Il Primato Nazionale mensile in edicola

kubrick 2001 odissea nello spazioRoma, 18 gen – Il 14 Settembre 1975 William de Rijk, un insegnante olandese disoccupato, taglia con un coltello una dozzina di linee nella tela “Night’s Watch” (La Ronda di Notte) uno dei più celebri e popolari quadri di Rembrandt, esposto al Rijksmuseum di Amsterdam.

Cos’abbiano a che fare le vicissitudini del “professore pazzo” con il capolavoro visivo di Kubrick – ad di là della rispettiva grandezza del pittore e del regista e della loro capacità di elevare a livelli inimmaginabili fino a quel momento le arti pittoriche e visive – ce lo spiega un altro geniale regista: Steven Soderbergh. Il celebre film maker, dopo essersi dedicato nell’ultimo anno alla creazione di una TV series registicamente perfetta (The Knick, ndr), ha deciso di rimontare “2001 – Odissea nello Spazio”.

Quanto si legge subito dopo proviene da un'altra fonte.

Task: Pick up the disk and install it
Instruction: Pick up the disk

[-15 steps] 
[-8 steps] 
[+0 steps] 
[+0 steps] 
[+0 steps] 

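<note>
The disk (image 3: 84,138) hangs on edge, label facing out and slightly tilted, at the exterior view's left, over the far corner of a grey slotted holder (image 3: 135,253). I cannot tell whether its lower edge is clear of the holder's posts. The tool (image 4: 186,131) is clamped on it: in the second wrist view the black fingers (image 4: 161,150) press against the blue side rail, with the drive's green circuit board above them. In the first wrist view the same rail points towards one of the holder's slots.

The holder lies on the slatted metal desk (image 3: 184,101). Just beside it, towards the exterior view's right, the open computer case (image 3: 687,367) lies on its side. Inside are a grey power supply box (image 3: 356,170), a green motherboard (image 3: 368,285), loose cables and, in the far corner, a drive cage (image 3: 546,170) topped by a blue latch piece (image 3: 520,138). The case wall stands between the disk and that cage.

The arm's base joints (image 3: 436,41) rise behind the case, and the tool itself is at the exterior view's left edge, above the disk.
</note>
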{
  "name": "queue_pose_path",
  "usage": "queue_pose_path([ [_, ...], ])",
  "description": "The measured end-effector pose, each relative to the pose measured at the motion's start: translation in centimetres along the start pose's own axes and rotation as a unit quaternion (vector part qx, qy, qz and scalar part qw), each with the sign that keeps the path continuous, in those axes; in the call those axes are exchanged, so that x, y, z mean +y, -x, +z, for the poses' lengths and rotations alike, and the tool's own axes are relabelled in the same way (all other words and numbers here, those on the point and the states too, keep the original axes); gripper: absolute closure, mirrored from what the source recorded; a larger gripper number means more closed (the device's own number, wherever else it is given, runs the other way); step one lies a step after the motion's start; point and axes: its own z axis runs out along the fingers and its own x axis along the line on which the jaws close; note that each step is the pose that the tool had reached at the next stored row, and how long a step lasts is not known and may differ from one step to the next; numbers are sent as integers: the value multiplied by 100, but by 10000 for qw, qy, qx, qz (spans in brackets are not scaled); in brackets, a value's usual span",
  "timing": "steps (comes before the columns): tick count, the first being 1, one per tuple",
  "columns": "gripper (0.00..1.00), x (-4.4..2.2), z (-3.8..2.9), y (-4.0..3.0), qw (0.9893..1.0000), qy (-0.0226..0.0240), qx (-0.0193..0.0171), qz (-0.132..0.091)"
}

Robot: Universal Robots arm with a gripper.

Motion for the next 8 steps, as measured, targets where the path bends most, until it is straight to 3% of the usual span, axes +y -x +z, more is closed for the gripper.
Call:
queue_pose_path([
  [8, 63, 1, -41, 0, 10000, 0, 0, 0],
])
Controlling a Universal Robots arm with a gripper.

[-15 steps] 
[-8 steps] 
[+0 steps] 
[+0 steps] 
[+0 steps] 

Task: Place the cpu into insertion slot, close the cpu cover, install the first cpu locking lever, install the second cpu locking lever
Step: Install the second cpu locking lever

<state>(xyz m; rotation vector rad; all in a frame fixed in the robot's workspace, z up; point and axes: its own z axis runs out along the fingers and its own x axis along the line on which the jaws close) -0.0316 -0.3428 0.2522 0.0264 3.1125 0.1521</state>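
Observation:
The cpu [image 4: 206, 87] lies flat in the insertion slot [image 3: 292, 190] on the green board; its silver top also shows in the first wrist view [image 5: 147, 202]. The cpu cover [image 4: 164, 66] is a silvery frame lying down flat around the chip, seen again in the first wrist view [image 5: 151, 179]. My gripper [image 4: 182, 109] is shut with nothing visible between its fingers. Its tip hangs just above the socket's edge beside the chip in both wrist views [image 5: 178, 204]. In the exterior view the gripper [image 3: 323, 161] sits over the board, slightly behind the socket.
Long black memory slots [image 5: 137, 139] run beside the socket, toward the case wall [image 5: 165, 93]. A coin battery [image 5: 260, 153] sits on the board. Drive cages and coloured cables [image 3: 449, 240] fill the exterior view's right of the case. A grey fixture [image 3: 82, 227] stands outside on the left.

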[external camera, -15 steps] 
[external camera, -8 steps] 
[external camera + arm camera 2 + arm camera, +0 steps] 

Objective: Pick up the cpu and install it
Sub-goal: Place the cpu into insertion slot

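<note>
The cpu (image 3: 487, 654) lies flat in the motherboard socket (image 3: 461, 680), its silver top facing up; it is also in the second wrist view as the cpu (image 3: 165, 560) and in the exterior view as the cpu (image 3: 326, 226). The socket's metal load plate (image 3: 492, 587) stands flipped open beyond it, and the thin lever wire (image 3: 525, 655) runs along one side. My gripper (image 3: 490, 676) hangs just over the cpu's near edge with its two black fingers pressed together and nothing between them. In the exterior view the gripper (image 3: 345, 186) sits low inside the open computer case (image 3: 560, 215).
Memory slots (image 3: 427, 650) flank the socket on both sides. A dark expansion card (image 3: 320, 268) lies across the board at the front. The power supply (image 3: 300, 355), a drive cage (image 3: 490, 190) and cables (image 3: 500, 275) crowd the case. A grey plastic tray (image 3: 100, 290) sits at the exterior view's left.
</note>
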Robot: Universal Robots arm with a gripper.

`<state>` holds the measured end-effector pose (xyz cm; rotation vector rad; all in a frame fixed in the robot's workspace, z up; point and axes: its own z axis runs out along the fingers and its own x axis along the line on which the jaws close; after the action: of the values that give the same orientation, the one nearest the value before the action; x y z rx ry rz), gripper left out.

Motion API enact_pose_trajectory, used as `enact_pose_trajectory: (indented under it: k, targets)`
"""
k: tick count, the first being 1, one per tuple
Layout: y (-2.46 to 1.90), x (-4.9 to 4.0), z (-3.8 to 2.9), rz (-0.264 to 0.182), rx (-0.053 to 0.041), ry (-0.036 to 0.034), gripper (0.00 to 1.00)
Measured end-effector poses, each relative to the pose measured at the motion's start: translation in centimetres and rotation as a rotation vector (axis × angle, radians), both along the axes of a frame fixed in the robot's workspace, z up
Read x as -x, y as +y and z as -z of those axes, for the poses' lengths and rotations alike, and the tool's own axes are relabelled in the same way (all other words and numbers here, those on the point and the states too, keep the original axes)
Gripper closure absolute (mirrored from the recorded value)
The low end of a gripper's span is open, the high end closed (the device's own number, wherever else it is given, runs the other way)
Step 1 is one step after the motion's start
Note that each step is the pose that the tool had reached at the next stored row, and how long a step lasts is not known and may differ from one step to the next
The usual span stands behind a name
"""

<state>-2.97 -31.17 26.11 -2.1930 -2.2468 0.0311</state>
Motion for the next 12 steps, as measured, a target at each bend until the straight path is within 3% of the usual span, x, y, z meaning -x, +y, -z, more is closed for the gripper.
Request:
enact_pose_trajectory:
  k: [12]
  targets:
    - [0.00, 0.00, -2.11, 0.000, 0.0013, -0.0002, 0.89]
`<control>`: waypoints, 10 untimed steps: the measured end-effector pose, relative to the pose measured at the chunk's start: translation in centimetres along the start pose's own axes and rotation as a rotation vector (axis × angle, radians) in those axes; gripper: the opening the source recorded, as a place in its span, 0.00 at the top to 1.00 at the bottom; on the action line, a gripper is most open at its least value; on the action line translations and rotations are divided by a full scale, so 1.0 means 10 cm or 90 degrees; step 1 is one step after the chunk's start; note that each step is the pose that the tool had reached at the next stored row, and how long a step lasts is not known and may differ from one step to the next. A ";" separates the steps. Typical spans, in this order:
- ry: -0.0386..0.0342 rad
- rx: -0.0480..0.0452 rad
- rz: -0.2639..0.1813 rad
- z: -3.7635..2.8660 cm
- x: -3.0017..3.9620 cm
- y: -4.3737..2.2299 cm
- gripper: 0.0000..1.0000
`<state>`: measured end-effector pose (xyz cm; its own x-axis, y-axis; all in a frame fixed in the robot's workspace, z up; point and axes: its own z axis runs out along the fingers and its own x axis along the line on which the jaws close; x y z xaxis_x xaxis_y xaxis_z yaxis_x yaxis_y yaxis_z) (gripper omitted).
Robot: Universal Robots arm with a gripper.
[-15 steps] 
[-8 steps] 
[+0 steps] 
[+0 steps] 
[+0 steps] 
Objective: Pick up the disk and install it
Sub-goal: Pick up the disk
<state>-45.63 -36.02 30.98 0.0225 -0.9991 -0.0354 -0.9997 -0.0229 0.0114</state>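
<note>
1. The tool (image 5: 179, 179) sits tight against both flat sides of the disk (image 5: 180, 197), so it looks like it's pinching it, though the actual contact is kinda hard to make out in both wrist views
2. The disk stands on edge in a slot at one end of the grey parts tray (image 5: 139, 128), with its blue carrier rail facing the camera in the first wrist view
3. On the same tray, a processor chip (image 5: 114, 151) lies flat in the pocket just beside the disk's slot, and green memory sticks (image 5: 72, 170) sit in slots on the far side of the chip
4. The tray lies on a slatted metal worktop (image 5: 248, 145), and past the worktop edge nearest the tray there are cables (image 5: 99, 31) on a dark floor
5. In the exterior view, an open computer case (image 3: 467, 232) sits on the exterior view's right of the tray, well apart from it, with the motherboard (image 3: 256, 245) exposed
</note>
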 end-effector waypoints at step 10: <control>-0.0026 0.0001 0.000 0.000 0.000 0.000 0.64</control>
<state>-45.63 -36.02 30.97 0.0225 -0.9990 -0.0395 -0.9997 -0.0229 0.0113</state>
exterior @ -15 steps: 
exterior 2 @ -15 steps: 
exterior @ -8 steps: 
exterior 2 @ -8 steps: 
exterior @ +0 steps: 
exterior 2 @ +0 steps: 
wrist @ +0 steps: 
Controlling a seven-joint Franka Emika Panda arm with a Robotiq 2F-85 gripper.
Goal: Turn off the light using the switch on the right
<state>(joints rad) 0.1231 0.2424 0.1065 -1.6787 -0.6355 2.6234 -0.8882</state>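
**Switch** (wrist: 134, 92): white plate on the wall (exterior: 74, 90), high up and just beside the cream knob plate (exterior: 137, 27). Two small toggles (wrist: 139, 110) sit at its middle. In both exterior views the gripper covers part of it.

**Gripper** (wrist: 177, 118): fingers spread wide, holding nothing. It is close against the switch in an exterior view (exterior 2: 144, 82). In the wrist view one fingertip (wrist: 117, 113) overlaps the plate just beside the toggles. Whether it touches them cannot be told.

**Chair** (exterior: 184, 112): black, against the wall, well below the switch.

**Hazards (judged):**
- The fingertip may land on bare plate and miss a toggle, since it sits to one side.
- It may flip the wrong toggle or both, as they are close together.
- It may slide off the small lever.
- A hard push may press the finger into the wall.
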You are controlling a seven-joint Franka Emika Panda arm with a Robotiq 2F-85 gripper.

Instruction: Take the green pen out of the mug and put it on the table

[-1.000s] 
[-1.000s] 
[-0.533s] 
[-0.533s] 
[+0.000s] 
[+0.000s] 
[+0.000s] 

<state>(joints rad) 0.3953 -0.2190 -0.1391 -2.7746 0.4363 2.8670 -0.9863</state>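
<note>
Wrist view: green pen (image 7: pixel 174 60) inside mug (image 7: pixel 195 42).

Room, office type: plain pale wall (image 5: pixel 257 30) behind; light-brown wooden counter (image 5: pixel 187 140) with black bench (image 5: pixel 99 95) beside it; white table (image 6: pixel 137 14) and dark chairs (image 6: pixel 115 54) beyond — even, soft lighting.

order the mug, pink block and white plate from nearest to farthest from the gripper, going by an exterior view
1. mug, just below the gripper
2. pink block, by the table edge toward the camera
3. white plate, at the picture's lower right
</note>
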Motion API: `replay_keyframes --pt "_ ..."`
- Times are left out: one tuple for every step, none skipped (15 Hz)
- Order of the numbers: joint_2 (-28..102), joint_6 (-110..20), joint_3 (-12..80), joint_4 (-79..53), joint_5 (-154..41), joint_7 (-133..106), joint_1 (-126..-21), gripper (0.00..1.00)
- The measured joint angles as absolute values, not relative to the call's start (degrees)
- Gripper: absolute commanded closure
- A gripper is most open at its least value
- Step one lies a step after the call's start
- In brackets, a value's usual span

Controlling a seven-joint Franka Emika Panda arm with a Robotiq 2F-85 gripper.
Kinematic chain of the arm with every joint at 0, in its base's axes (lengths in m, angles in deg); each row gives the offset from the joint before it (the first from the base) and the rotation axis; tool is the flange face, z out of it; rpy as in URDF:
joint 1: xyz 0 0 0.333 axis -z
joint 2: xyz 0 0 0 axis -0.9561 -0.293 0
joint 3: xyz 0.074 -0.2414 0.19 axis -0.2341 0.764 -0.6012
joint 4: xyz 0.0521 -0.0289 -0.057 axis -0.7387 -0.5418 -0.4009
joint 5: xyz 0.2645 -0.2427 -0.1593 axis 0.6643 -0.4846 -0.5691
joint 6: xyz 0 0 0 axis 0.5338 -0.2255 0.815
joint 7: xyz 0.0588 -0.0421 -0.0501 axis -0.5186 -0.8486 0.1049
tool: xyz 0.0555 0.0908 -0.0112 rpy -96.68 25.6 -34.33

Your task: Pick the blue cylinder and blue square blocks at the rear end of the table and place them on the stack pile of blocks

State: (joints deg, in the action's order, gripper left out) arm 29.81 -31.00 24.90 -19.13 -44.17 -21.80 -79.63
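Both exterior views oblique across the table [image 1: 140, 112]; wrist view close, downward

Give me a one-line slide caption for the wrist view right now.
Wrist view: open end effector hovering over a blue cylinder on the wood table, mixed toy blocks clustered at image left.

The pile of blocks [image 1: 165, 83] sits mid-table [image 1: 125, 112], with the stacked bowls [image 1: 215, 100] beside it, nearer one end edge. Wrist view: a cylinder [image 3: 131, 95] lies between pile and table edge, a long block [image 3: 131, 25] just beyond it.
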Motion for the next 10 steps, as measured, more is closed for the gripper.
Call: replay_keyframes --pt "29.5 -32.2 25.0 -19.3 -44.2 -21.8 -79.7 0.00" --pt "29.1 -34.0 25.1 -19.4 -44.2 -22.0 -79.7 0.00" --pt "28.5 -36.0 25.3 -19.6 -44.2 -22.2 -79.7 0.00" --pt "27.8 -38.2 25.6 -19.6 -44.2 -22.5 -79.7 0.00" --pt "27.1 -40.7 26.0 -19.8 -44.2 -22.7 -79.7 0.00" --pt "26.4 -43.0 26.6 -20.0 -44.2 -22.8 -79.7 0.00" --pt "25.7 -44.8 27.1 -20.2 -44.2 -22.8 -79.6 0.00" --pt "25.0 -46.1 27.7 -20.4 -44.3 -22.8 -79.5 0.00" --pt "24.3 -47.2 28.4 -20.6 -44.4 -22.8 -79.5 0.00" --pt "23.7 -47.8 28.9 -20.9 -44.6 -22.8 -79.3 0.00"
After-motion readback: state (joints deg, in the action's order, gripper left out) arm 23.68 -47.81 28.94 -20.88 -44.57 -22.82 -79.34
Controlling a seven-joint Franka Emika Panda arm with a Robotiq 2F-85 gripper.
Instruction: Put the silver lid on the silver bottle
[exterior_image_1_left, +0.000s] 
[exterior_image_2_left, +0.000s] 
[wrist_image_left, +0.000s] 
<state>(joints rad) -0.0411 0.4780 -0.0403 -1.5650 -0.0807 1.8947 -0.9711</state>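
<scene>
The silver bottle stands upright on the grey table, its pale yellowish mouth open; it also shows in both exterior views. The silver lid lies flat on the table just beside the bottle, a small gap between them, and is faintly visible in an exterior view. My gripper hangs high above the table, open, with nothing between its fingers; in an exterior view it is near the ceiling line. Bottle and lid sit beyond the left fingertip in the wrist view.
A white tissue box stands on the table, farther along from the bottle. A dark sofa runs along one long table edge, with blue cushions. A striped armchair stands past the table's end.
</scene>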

L’annuncio, eseguito proprio dal più giovane vincitore della palma d’oro nella storia del Festival, è avvenuto mercoledì scorso, 14 gennaio, con un post sul suo blog dal titolo “The return of W. De Rijk”, nel quale è possibile trovare l’intero capolavoro rimontato.

Il motivo dell’operazione è lo stesso Soderbergh a chiarirlo: “Sometimes you have to cross the line to know where the line is. Just ask any two-year-old.” (A volte devi superare l’ostacolo per sapere dove esso sia. Chiedete a qualunque bambino di due anni). E’ con questa semplice ma quanto mai condivisibile considerazione che il regista americano ci introduce all’opera rimodellata.

Ed è probabilmente questo il concetto chiave sul quale ragionare in un’epoca in cui tanto, tantissimo e forse troppo è stato detto sia in campo cinematografico sia più in generale in quello culturale. Un ambito in cui troppo spesso ci si è barcamenati tra posizioni di passatismo bigotto e di progressismo in assenza di avanguardia. Così continua Soderbergh: “Maybe this is what happens when you spend too much time with a movie: you start thinking about it when it’s not around, and then you start wanting to touch it.” (Forse questo è ciò che succede quando si passa troppo tempo con un film: cominci a pensarci in continuazione, anche quando non c’è, e poi cominci a volerlo toccare).

Secondo questa prospettiva, il realizzatore di “Sesso, bugie e videotape” ha preso il masterpiece di Kubrick, e dopo averlo venerato, assorbito, studiato e assimilato, ha cominciato a “toccarlo”, sfrondando dove c’era da sfrondare ed enfatizzando – grazie ad un sapiente uso degli strumenti tecnologici messi a disposizione dalla modernità, di cui il regista americano è maestro – dove c’era da enfatizzare. Come a dire, se questi sono gli epigoni di William de Rijk, di certo Rembrandt non se ne avrà a male.